Reproduce precisely the lines between the start of the data below and the line with "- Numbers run", both included.

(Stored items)
■ ■ ■ ■ ■

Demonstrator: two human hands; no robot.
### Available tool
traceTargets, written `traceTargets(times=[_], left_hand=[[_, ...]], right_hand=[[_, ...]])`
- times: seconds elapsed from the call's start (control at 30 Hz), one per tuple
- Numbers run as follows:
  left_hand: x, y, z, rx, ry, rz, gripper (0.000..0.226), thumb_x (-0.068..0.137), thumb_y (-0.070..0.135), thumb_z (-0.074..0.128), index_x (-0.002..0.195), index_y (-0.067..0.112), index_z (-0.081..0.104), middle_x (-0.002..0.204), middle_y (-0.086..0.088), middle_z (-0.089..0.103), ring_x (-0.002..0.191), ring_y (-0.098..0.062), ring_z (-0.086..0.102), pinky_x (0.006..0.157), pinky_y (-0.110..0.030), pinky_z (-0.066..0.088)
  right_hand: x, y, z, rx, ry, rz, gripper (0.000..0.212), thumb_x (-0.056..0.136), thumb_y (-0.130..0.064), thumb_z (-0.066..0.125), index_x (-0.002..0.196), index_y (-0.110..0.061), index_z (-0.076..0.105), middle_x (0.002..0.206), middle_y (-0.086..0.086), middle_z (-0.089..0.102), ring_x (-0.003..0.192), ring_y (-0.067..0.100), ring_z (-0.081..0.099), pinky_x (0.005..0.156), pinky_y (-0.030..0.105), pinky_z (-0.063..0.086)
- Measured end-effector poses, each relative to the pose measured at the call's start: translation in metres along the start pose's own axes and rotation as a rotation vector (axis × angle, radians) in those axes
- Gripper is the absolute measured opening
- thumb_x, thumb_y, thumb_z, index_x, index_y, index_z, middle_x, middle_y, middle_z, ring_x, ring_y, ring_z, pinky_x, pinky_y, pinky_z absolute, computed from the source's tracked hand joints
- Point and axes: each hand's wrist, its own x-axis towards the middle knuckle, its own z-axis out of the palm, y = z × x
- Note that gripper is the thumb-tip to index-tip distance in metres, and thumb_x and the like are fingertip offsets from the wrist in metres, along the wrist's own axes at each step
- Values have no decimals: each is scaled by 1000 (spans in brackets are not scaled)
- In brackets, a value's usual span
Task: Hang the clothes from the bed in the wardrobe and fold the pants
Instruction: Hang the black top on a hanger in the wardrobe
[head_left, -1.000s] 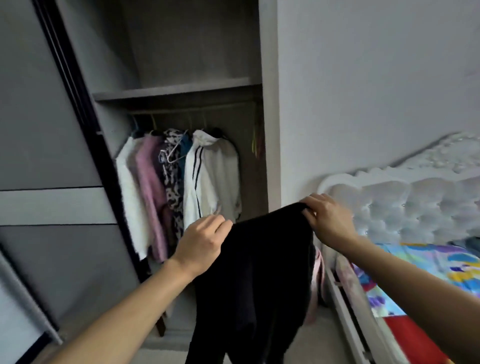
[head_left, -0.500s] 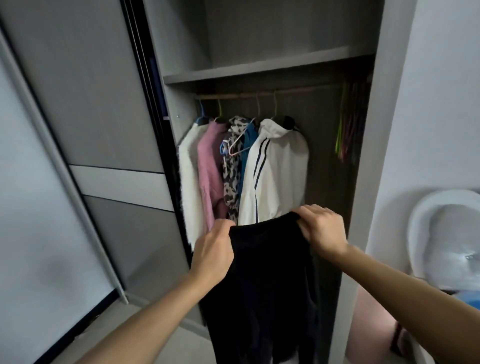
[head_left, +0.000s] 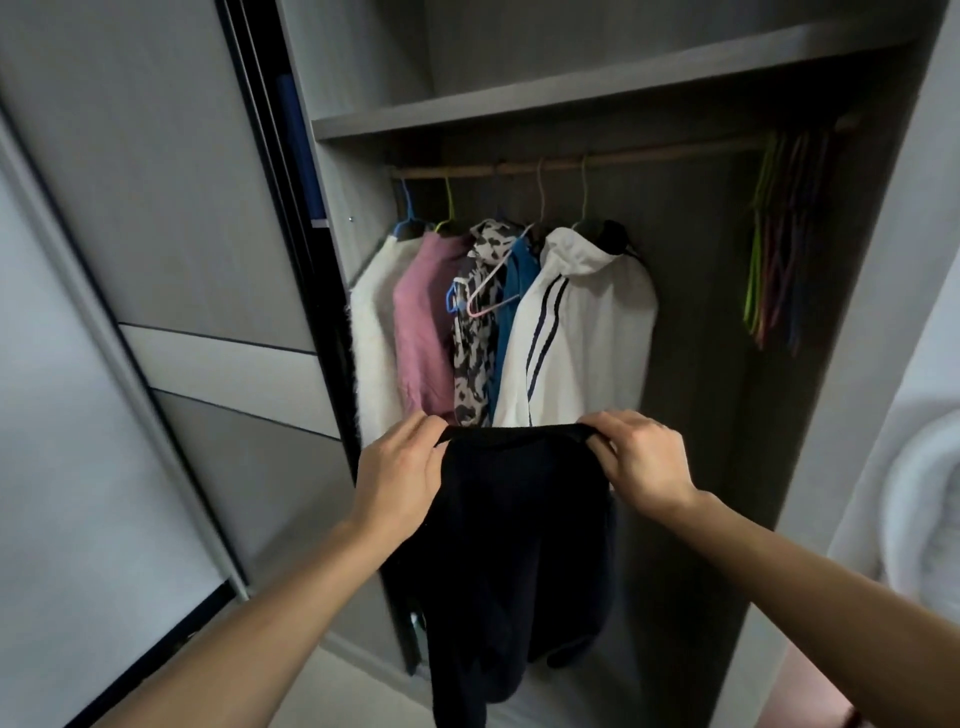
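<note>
Pinching the black pants (head_left: 519, 545) by the waistband, left hand (head_left: 397, 475) and right hand (head_left: 641, 460) hold them below the white striped jacket (head_left: 576, 332).

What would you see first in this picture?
The left hand and right hand hold up a black garment by its top edge, in the middle. Behind it a white jacket with dark stripes hangs on the wardrobe rail, and empty coloured hangers bunch at the rail's right end.

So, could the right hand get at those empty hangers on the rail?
Probably, once freed: nothing hangs between the right hand and the empty hangers, but it grips the black garment.
</note>
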Motion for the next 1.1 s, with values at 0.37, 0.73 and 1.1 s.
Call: traceTargets(times=[0.37,0.73,1.1], left_hand=[[74,-78,40,56,-51,433,7,82,16,66,87,12,62,57,5,62,39,-14,55,34,-23,43],[147,-80,90,-104,37,610,18,83,21,50,73,12,62,52,4,57,37,-20,55,33,-24,34],[218,-45,127,0,69,626,12,79,11,46,70,10,55,48,0,49,33,-25,50,34,-23,27]], right_hand=[[43,0,46,-105,-14,219,20,96,-26,52,110,-26,66,102,-8,68,95,15,64,76,36,53],[50,0,44,-287,-79,492,20,94,-28,51,110,-26,64,107,-8,67,103,19,61,77,35,50],[173,81,-63,-599,153,490,25,91,-29,56,114,-22,64,110,5,61,104,29,58,73,38,48]])
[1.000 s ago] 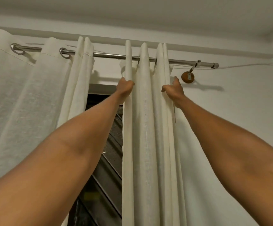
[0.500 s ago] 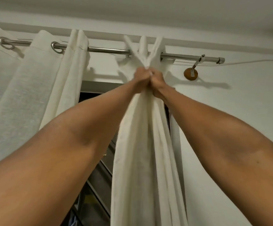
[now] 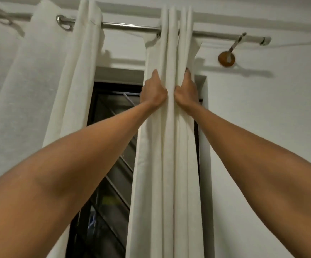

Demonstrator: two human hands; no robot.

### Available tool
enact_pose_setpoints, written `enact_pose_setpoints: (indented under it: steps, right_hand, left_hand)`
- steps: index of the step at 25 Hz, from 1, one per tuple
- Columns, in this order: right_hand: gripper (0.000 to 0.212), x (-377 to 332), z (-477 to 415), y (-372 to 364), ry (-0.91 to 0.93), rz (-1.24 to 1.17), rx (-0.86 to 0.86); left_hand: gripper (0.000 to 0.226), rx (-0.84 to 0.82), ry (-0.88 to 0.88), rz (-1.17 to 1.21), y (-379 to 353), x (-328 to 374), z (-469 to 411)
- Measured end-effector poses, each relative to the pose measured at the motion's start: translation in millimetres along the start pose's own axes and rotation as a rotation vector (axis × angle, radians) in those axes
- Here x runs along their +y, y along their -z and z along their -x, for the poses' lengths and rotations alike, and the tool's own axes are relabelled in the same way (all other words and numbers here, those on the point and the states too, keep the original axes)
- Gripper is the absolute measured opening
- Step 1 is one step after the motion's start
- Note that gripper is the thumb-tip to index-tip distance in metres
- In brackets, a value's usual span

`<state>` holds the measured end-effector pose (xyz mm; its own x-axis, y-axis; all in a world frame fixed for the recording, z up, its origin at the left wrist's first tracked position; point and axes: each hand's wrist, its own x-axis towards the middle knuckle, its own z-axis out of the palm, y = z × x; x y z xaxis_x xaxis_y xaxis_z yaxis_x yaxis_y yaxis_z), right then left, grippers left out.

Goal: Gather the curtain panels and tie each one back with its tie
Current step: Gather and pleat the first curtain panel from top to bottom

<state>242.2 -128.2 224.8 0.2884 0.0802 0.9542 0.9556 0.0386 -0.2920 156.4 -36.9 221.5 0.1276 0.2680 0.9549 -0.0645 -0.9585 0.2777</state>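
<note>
curtain panels: 2, left-of-frame panel (image 3: 30,86), centre panel (image 3: 169,164)
hands: 2, left hand (image 3: 153,92), right hand (image 3: 186,92)
rod (image 3: 130,27): 1
eyelets (image 3: 64,23): 2 visible, upper left
wall bracket (image 3: 226,58): 1

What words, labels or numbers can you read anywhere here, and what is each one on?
No text here can be read.
The left panel, the right panel and the rod are plain, with no print.
On the bracket: a pale patch, too small to tell whether it is a label.
In the window: a yellowish blur low down behind the glass, unreadable.
</note>
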Motion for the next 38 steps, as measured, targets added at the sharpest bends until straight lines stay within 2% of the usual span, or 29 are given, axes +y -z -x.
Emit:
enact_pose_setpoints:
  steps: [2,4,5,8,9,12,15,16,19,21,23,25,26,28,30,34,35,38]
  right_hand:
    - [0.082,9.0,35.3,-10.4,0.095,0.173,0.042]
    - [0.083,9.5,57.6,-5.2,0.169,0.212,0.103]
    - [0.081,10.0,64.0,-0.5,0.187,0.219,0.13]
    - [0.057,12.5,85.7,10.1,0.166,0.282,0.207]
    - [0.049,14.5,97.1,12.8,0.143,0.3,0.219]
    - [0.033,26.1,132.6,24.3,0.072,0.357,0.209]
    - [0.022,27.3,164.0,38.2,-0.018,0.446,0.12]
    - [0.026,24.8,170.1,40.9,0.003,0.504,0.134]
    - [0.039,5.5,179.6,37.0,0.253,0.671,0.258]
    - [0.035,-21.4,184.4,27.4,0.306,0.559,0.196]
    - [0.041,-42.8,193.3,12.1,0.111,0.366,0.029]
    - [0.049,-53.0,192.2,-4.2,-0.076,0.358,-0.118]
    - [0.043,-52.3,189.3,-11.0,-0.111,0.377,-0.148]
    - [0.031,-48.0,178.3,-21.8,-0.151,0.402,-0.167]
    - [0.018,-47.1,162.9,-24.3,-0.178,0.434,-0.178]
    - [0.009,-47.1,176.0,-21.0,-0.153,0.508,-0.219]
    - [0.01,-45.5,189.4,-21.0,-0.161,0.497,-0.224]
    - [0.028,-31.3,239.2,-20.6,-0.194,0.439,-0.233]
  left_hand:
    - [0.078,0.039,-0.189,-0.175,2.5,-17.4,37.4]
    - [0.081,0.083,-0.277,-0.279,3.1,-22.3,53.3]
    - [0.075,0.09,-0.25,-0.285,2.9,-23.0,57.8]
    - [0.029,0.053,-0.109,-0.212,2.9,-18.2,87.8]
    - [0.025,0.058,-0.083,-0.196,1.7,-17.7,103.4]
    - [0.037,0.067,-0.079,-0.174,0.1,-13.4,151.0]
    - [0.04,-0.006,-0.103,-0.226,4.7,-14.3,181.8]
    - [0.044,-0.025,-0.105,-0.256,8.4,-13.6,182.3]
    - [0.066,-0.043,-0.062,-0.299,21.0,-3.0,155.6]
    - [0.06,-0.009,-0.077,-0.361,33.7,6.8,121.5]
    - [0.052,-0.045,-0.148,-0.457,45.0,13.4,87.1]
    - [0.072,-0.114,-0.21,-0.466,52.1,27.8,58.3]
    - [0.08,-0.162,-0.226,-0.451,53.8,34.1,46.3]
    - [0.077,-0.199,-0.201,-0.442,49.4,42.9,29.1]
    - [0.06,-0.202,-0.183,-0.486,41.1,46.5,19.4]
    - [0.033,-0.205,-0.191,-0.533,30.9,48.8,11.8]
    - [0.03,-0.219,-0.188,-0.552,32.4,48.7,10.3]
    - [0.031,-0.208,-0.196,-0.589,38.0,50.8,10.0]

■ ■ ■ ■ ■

- SOLUTION TO THIS PROBLEM
Demonstrator: two human hands; no robot.
### Available tool
traceTargets, written `traceTargets(times=[_], left_hand=[[_, ...]], right_hand=[[_, ...]])`
- times: seconds elapsed from the call's start (control at 30 Hz), one per tuple
- Numbers run as follows:

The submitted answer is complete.